Autocuidado sem barreiras

Jackeline Susann

No dia a dia, o autocuidado está relacionado a momentos consigo, como desfrutar um café tranquilo pela manhã, realizar uma caminhada no parque, tomar um banho demorado, ler um bom livro ou a simples escolha de uma música para deixar o dia mais leve. Mas e se você fosse impedida/o de realizar situações rotineiras devido à presença de barreiras?

Imagine querer tomar um café na praça, mas não conseguir chegar até o local porque há degraus. Imagine querer ler um livro e não encontrar um formato acessível. Imagine querer respirar um ar puro na praça e se deparar com barreiras físicas ou experienciar uma situação de discriminação. O autocuidado torna-se limitado quando não há condições de acessibilidade para vivenciá-lo. O autocuidado não deve ser um privilégio de alguns, mas uma forma de fortalecimento interno para vivência coletiva em um mundo sem barreiras.

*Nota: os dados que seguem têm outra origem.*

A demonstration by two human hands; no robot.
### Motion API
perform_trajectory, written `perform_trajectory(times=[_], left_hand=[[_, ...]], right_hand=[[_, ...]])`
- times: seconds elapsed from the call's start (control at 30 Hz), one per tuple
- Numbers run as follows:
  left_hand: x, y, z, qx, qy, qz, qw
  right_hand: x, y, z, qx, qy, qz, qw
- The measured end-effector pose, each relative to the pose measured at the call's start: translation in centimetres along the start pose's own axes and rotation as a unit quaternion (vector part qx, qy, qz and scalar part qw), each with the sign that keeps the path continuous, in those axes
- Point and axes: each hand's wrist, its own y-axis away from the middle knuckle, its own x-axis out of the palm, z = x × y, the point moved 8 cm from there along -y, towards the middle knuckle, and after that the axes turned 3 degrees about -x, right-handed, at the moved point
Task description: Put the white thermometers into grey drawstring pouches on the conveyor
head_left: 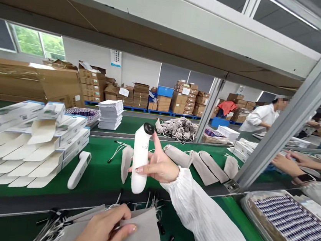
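My right hand (158,166) holds a white forehead thermometer (140,155) upright above the green belt, its fingers wrapped round the handle. My left hand (104,228) is low in the foreground, pinching the top edge of a grey fabric pouch (143,236) that lies on a pile of pouches with drawstrings. A second white thermometer (79,169) lies on the belt to the left. Several grey pouches (201,166) rest on the belt beyond my right arm.
Open white product boxes (27,140) are stacked at the left. A tray of small batteries (296,225) sits at the right, past a metal frame post (288,115). Another person's hands (289,162) work to the right; a person in white stands farther back. Cartons line the back wall.
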Motion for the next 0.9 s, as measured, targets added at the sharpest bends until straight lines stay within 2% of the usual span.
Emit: perform_trajectory(times=[0.13,0.27,0.5,0.67,0.73,0.8,0.9], left_hand=[[-0.9,-0.3,1.0,-0.024,0.036,-0.048,0.998],[-1.6,-0.2,0.9,0.004,0.068,-0.086,0.994],[-2.1,-0.1,0.0,0.028,0.099,-0.109,0.989],[-3.8,0.2,-0.6,0.029,0.094,-0.150,0.984],[-4.6,0.5,-0.6,0.031,0.083,-0.177,0.980],[-5.2,0.7,-0.5,0.028,0.069,-0.201,0.977],[-5.9,0.8,-0.2,0.023,0.065,-0.228,0.971]], right_hand=[[1.1,0.0,-1.5,0.029,0.013,0.025,0.999],[1.4,0.0,-2.4,0.052,-0.008,0.022,0.998],[2.5,0.3,-2.3,0.023,-0.012,0.011,1.000],[2.1,0.0,-2.4,0.043,0.016,-0.005,0.999],[1.7,-0.1,-2.4,0.049,0.046,-0.018,0.998],[1.9,-0.2,-2.4,0.052,0.111,-0.002,0.992],[3.4,0.1,-3.0,0.072,0.249,0.090,0.962]])
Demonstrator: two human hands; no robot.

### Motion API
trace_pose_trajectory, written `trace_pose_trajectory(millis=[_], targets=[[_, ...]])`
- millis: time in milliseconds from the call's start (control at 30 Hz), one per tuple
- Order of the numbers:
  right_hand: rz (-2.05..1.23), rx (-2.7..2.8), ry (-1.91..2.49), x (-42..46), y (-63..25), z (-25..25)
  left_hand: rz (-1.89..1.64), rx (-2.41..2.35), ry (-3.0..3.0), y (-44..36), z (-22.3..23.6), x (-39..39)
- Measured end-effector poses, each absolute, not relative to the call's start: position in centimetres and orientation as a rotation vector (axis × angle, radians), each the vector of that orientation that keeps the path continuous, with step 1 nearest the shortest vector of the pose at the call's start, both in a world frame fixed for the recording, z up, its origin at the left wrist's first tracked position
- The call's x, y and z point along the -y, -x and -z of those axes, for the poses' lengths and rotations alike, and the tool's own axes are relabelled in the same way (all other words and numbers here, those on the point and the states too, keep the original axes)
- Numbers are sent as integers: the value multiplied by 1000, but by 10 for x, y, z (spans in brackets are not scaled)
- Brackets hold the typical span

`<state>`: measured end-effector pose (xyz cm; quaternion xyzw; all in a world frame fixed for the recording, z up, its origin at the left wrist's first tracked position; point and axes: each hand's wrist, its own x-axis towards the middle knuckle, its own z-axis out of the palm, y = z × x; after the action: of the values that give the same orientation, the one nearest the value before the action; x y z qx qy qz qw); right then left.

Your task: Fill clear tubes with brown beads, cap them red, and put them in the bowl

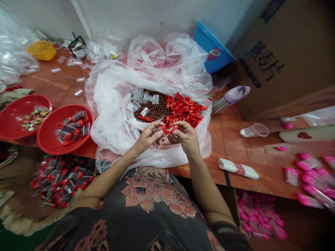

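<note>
On the bench [230,146], near its front edge, a clear plastic bag [110,115] lies open around brown beads [154,108] and red caps [185,111] — above it, the grip of the left hand [148,137] and right hand [188,136] is closed on a small clear tube [159,132] with red end.

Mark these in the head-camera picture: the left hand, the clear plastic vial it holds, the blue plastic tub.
Left hand [146,137]: head view, point on its back.
Clear plastic vial [157,132]: head view, point on its body.
Blue plastic tub [213,47]: head view, point on its outer wall.
</note>
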<state>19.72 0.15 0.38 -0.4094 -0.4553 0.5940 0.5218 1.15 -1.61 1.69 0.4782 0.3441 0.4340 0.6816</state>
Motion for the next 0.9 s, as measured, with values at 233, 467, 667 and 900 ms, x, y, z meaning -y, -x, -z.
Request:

Agora, vamos pensar diferente... imagine uma pessoa com cadeira de rodas deseja ter um momento de lazer e vai à praia. Quando chega lá, ela encontra rampas e espaços adaptados para pessoas com deficiência física, podendo assim desfrutar de um dia de sol, tranquilamente. Imagine uma pessoa cega encontra a opção de “audiodescrição” em um filme que ela queria tanto assistir. Imagine uma pessoa surda se surpreende ao contar com a presença de intérprete de língua de sinais no palco no show de sua banda preferida... Seria maravilhoso, certo?

Quando celebramos, em 5 de dezembro, o Dia Nacional da Acessibilidade, reconhecemos a luta por um mundo assim: acessível para todos/as! Um mundo em que a acessibilidade exista, sem ser uma meta distante a ser alcançada.

Quando falamos de acessibilidade, não estamos falando de um favor, de uma gentileza ou de um projeto particular para um grupo minoritário. Estamos falando de um direito civil. Um direito conquistado no Brasil há mais de 20 anos, mas que ainda é pouco aplicado e desconhecido pela maioria de nós. A acessibilidade não se resume a rampas ou banheiros adaptados. A acessibilidade inicia-se no imaginário de quem reconhece nos espaços sociais a diversidade humana e, a partir disso, projeta casas, escolas, restaurantes, cinemas, hospitais...

Uma sociedade acessível é um lugar em constante transformação com intuito de eliminar as múltiplas barreiras que impedem o direito de ir e vir, de se comunicar, de se informar, de estar presente e de interagir com o ambiente e os demais. A acessibilidade, em seu sentido pleno, é o que permite que o autocuidado seja uma ação possível no dia a dia. É o que permite que uma pessoa em uma cadeira de rodas possa ir ao cinema com os amigos ou à cabelereira. É o que permite que uma pessoa surda possa entender a consulta médica por meio da mediação de um intérprete de Libras. É o que permite que uma pessoa com deficiência intelectual possa compreender as instruções de um medicamento com uma linguagem clara. No fim das contas, a acessibilidade é um profundo ato de cuidado coletivo. É a compreensão de que uma sociedade só é inclusiva e democrática quando todos têm dignidade e seus direitos garantidos. Ao lutar por um mundo mais acessível, não estamos apenas ajudando o outro, estamos cuidando da nossa própria humanidade.


Profa. Dra. Jackeline Susann Souza da Silva é pesquisadora com foco em relações de gênero e acessibilidade para pessoas com deficiência.